Le cargo porte-conteneur à voile qu'Arcadie veut faire construire serait un bateau d'au moins 60 mètres de long en capacité de charger quelque 1.000 tonnes de marchandises à raison de cinq ou six aller-retours par an entre Madagascar et la France.
SERIE 2/2 – Parce qu’elle défend des valeurs d’éthique et de responsabilité environnementale et sociale, la PME gardoise Arcadie, spécialisée dans les épices, les aromates et les plantes bios, porte le projet, un peu fou mais désormais concrètement lancé, de construire et d’affréter un cargo porte-conteneurs à voile. Il rouvrirait la route maritime directe entre Madagascar, où elle s’approvisionne majoritairement en épices, et la Méditerranée française. Matthieu Brunet, le président d’Arcadie, raconte.
Le projet semble un peu fou. Il est pourtant très concrètement engagé. L'entreprise Arcadie, basée à Méjannes-les-Alès (Gard) et spécialisée dans les épices, les aromates et les plantes bios (22,4 millions d'euros de chiffre d'affaires 2021), a lancé le projet de construction d'un cargo porte-conteneurs à voile pour transporter ses épices depuis Madagascar jusqu'en France et rouvrir ainsi une liaison maritime directe entre l'île rouge et un port françfais de la Méditerranée.
Un projet utopique ? Matthieu Brunet, président de cette PME de 31 ans (qui tourne selon les principes de l'entreprise libérée depuis 2017), ne nie pas la dimension un peu folle d'un tel projet ni le risque qu'il n'aboutisse peut-être pas dans la version imaginée, mais l'enthousiasme l'a emporté au sein des équipes d'Arcadie (120 salariés), portées par l'envie de faire correspondre des valeurs d'engagement écologique et éthique avec la réalité de leur activité.
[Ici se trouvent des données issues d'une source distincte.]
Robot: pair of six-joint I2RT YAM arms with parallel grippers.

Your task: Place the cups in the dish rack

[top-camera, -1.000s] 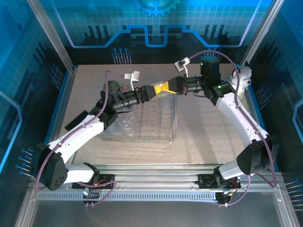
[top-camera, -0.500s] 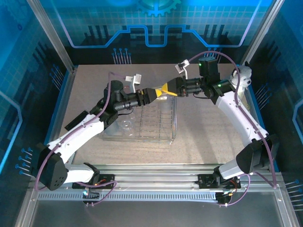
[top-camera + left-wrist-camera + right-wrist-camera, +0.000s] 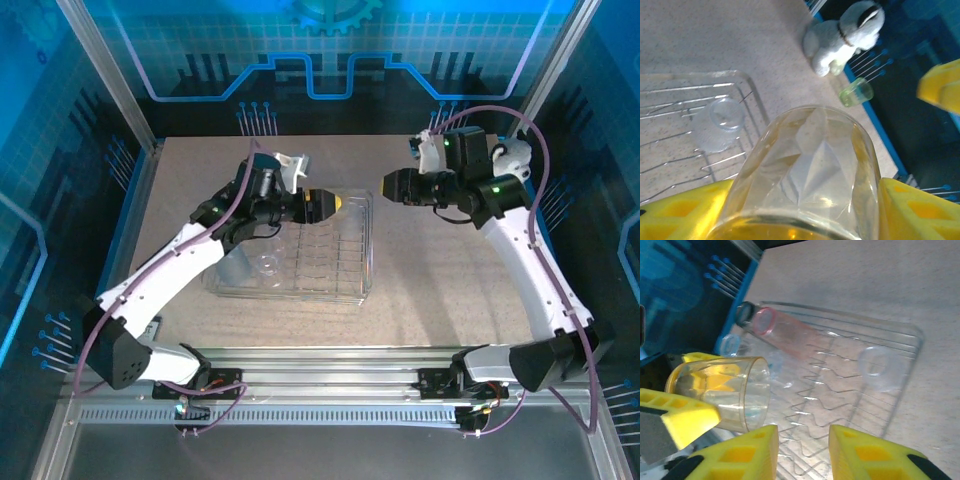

Car c'est ce décalage dérangeant qui a été à l'origine du projet. Parmi les impulsions qui sont venues nourrir la réflexion, il y a en premier lieu l'impact négatif du transport, et notamment du transport maritime.
Esclavagisme moderne
« Au départ, il y a bien sûr le côté romantique du transport à la voile qui est historiquement très lié au transport des épices, mais c'était de l'ordre du fantasme durant des années,raconte aujourd'hui Matthieu Brunet, quelques semaines après avoir officialisé le lancement du projet. Mais il y a surtout une prise de conscience du côté polluant des porte-conteneursmodernes propulsés au fioul lourd. Il existe bien quelques pionniers du transport à la voile, mais qui se sont tous concentrés sur le transport transatlantique car il y a du bon vent. Personne ne va à Madagascar. »
Le dirigeant pointe un autre argument, l'aspect social : beaucoup de marins travaillent dans des conditions catastrophiques, notamment quand il s'agit de bateaux battant pavillon dans des pays où le droit social est défaillant.
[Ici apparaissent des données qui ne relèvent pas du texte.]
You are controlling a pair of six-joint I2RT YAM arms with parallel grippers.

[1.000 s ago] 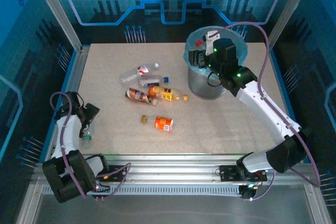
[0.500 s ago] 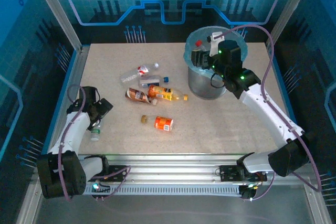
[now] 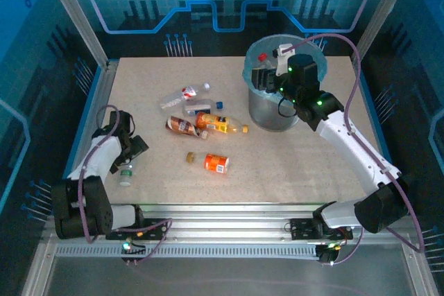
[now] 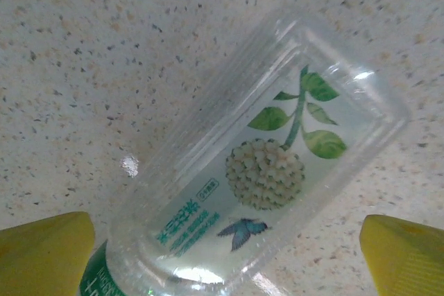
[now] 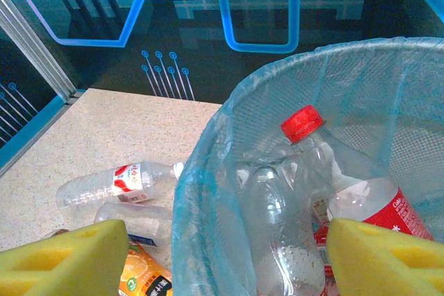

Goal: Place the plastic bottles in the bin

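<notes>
Yellow foam fingertips (image 4: 43,258) of the left gripper (image 4: 222,261) were spread to their widest, one on each side of a clear bottle (image 4: 257,164). It lay on its side on the speckled tabletop (image 4: 83,46) directly beneath the gripper, with a gap showing at both fingertips. Close up, its label carried green leaves, a pale round bloom and a blue butterfly, detail too small to read from above. The right gripper (image 5: 225,261) was partly spread and pinched nothing, hanging over the near rim of the bin (image 5: 208,171). Below and beyond it, inside the blue liner, lay a red-capped bottle (image 5: 361,199) and a crumpled clear one (image 5: 277,233). To its left on the tabletop lay a red-labelled bottle (image 5: 118,181). The overhead view added a loose cluster of bottles (image 3: 198,119) between the two grippers, and an orange bottle (image 3: 216,163) lying apart.
</notes>
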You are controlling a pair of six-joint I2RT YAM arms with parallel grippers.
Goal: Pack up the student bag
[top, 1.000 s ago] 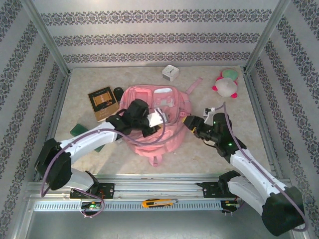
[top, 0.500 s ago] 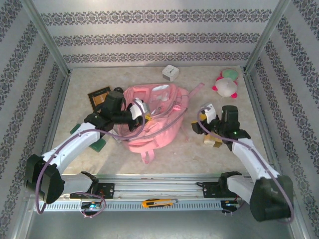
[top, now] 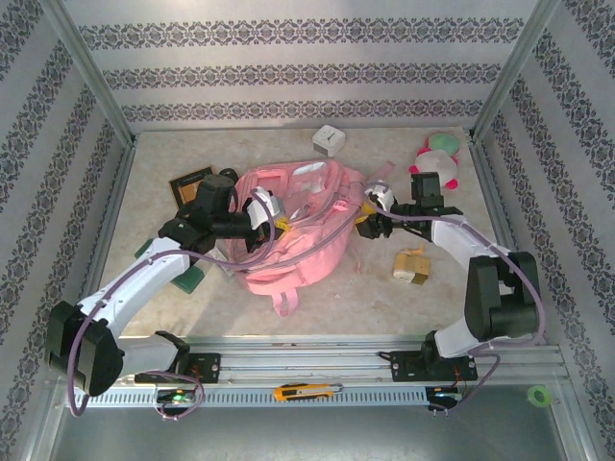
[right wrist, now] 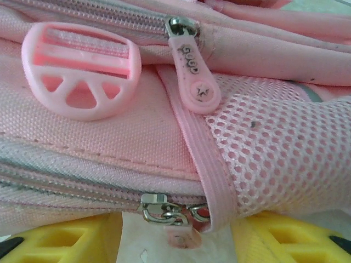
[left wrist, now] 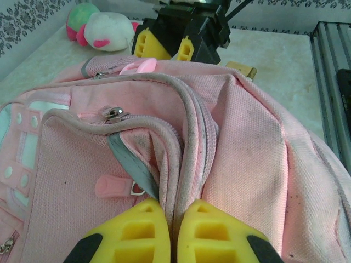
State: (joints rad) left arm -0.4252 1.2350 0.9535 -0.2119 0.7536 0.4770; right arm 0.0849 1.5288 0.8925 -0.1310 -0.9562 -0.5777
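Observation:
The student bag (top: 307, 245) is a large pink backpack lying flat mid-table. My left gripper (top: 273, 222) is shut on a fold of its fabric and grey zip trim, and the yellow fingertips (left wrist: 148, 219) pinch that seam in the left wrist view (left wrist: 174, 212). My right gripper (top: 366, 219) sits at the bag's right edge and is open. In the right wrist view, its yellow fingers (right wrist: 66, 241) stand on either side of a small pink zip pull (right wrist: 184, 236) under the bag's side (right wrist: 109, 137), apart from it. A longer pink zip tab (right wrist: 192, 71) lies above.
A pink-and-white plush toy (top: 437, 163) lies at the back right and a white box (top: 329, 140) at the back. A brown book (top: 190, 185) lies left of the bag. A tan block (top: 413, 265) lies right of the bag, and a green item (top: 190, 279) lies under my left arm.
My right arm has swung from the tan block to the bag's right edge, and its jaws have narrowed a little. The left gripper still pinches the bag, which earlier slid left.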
« Le système des pavillons de complaisance permet d'embaucher les marins selon le droit du travail du pays le moins exigeant en la matière,explique Matthieu Brunet. Et l'opacité qui règne dans ce milieu ne permet pas de savoir ce qu'il en est réellement et de choisir les "bons" bateaux au moment où nos marchandises sont prêtes à être expédiées. Il y a alors quelque chose d'insupportable à imaginer que nos produits bio et équitables soient parties prenantes de ce qui s'apparente parfois à de l'esclavagisme moderne ! »
Enfin, Matthieu Brunet met sur la table une autre raison « qui a emporté le morceau » : « Depuis une dizaine d'années, il n'y a plus de ligne directe Madagascar-France, et les marchandises passent par l'Inde ou le Sri Lanka, ce qui fait un grand détour, mais ce ne serait pas si grave si notre conteneur n'attendait pas sur un port un temps indéterminé, jusqu'à ce qu'un porte-conteneur soit plein pour partir. Ce qui peut prendre deux ou trois mois sans qu'on le sache ! Avec un voilier, on peut faire la route en quatre semaines ! ».